In FIG. 11, the segments 56-1, 56-2 and 56-3 include, respectively, sensing parts 46A1 and 46B1, sensing parts 46A2 and 46B2, and sensing parts 46A3 and 46B3 in directions differing by 90°. Based on the curvatures of the sensing parts 46A1, 46B1, 46A2, 46B2, 46A3 and 46B3, the bend amounts and bend shapes of the respective segments 56-1, 56-2 and 56-3 can be calculated as illustrated in FIG. 6, FIG. 8 and FIG. 9.

By connecting the calculated bend amounts and bend shapes of the respective segments 56-1, 56-2 and 56-3, the bend shape in the entire detection effective region, which is the above-described predetermined range, can be estimated.

The conditions at a time of the connection are the following three:

- 1) The segments are continuously connected at connection parts between the segments,
- 2) The directions (tangent directions) of the respective segment end portions coincide at the connection parts between the segments, and
- 3) The segments are connected at the connection parts between the segments, with no twist or rotation of the segments 56.

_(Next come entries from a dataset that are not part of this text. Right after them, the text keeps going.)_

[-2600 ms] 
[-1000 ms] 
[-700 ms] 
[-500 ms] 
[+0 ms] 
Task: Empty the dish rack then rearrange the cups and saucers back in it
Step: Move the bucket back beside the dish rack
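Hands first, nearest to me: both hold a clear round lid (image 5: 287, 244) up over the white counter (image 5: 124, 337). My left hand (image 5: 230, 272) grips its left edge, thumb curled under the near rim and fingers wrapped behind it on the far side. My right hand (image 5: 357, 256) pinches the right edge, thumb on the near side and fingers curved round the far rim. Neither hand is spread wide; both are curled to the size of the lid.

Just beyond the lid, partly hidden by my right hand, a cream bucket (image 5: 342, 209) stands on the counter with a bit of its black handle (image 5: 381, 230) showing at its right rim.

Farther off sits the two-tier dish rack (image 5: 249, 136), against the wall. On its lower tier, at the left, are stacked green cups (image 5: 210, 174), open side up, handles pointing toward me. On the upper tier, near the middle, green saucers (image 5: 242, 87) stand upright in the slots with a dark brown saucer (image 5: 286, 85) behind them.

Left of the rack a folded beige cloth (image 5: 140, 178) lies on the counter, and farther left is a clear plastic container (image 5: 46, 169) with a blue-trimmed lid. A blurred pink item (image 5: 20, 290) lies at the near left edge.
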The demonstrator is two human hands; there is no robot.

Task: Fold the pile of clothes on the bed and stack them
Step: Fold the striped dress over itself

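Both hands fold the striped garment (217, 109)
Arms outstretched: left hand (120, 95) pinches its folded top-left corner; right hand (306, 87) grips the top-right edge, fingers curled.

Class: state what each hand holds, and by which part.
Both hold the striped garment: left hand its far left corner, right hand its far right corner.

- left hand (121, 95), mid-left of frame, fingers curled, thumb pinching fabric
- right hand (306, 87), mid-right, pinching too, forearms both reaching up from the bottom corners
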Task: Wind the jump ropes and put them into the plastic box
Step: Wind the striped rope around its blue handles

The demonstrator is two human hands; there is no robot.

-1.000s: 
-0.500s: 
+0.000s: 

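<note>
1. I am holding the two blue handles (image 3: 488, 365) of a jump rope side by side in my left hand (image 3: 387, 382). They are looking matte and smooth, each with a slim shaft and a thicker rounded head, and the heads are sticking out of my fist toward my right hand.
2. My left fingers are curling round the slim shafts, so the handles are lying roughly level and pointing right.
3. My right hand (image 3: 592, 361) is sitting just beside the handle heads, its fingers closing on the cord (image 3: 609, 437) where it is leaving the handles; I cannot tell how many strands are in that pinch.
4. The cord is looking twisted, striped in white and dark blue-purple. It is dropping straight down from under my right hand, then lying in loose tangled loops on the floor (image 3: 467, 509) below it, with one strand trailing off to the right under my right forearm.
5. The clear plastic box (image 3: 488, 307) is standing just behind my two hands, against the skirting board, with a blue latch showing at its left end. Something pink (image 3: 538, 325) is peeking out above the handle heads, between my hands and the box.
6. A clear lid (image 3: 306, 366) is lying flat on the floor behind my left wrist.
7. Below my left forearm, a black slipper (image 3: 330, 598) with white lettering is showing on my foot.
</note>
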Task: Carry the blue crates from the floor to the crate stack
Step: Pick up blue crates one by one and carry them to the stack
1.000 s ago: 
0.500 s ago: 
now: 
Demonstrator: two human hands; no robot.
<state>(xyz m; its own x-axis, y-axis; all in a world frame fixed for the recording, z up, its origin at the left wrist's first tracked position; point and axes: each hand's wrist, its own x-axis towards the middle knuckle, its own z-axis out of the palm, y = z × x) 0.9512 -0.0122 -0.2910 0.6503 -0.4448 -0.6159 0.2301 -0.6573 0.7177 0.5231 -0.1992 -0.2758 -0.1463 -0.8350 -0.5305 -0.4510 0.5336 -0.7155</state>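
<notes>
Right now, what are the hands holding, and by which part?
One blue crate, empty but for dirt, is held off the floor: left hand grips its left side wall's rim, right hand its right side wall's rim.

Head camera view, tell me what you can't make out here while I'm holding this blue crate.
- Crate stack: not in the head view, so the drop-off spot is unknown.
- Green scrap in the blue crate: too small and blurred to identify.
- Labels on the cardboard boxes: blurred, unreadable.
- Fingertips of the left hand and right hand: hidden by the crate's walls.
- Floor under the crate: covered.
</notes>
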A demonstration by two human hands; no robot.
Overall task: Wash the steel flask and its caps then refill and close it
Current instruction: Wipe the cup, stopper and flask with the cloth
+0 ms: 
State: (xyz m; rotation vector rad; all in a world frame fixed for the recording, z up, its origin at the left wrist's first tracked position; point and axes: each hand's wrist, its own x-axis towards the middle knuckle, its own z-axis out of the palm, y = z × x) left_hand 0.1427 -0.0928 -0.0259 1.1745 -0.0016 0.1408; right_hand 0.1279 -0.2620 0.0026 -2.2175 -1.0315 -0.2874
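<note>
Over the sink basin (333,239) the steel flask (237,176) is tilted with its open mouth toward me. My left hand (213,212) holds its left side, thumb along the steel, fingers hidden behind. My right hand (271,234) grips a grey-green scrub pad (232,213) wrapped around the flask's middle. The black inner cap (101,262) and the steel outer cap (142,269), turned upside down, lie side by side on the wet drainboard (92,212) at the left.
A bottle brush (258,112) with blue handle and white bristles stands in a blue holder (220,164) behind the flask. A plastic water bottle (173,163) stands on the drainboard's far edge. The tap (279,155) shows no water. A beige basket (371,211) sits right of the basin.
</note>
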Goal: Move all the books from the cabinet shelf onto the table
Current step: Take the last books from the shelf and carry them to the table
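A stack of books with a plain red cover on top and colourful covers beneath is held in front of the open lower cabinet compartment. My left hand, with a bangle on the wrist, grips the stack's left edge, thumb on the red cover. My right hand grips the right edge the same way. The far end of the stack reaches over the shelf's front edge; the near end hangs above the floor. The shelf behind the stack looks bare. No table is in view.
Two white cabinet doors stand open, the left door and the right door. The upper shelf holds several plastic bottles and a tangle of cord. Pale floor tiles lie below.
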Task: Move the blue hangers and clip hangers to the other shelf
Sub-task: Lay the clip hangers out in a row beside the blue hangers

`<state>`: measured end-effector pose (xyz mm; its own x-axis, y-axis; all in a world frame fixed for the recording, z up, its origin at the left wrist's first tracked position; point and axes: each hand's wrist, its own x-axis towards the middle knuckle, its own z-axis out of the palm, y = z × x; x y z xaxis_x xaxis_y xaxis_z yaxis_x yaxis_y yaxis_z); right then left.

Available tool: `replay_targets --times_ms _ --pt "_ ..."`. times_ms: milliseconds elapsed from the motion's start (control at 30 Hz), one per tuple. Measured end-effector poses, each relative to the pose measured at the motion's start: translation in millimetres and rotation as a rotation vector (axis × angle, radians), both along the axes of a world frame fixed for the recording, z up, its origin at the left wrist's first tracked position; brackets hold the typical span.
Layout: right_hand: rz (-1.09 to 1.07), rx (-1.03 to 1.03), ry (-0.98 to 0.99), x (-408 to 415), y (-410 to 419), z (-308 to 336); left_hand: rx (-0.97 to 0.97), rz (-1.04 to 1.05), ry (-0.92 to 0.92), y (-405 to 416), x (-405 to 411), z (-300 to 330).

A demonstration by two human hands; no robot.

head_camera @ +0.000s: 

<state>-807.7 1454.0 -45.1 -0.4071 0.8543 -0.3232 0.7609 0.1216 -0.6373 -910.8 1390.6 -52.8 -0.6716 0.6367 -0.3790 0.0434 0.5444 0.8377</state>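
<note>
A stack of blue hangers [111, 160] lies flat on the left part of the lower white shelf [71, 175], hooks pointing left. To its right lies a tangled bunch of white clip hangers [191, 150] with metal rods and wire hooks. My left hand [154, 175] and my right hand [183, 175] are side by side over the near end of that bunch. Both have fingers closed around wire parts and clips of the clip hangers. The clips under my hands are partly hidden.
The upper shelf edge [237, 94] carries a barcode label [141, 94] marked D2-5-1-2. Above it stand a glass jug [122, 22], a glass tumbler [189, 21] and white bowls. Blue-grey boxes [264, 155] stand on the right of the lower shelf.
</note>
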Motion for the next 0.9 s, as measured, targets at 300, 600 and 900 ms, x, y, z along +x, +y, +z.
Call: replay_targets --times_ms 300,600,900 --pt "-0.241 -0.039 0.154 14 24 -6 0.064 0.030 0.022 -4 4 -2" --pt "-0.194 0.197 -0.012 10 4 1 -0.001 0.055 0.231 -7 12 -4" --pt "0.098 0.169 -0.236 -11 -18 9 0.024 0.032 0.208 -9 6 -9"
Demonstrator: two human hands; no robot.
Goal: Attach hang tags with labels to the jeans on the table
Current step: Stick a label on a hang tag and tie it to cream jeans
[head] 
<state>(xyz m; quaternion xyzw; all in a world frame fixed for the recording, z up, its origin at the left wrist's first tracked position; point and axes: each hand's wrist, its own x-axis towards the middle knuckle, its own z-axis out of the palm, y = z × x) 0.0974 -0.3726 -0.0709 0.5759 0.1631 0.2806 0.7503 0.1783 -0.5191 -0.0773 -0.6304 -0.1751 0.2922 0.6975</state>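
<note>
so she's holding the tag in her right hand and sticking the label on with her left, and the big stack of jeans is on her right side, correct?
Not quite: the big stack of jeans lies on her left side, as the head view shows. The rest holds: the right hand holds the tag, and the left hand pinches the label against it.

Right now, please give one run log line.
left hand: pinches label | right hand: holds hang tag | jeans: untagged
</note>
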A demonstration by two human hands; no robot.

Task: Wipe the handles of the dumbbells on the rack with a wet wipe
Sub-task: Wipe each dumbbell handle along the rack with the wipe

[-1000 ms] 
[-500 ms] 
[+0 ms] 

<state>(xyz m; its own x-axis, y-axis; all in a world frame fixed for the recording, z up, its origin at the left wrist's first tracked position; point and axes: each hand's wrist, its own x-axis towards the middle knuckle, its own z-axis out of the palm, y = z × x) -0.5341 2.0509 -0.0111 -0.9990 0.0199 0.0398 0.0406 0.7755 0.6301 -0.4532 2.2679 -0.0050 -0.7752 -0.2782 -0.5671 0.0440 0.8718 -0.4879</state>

As regards the above conditions, it is assumed that, in FIG. 6, not only the z-axis direction, but also the x-axis direction and y-axis direction in condition (2) are made to coincide at the connected end portions, so that the x-axis direction and y-axis direction about the z-axis may not be displaced at the time of connecting the segments 56.

FIG. 12 illustrates an example of the connection of two segments 56 (an n-th segment 56n and an (n+1)th segment 56n+1) according to this connection method. For the purpose of simplicity, an example of a bend in the same plane is illustrated. At three connection points 58, the x-axis and z-axis of the coordinate system xyz are shown. In this example, at all connection points 58, the direction of y-axis is an upward direction on the sheet of the drawing.

As regards the n-th segment 56n, the positions of connection points 58 at both ends are Pn and Pn+1, the length is Ln, the radius of curvature is Rn, the bend amount (bend angle) is θn, and the center of curvature is Cn. At this time, at the position Pn and position Pn+1, the direction toward the position Cn is perpendicular to the tangent of the segment 56n.

Similarly, as regards the (n+1)th segment 56n+1, the positions of connection points 58 at both ends are Pn+1 and Pn+2, the length is Ln+1, the radius of curvature is Rn+1, the bend amount (bend angle) is θn+1, and the center of curvature is Cn+1. At this time, at the position Pn+1 and position Pn+2, the direction toward the position Cn+1 is perpendicular to the tangent of the segment 56n+1.

Of the three connection conditions, from the condition (1), the position Pn+1 is common to the two segments 56n and 56n+1. In addition, from the condition (2), the tangent directions of the two segments 56n and 56n+1 coincide at the position Pn+1. Further, from the condition (3), the segments are connected with no twist (with no rotational displacement about the tangent direction), that is, with the directions about the tangent direction being coincident.

In the meantime, when the bend directions of the two segments 56n and 56n+1 are different, the bend shape becomes a three-dimensional structure, and the positions Pn, Pn+1 and Pn+2 do not fall in the same plane. In addition, the position Pn+1, position Cn and position Cn+1 are arranged so as not to be on the same straight line.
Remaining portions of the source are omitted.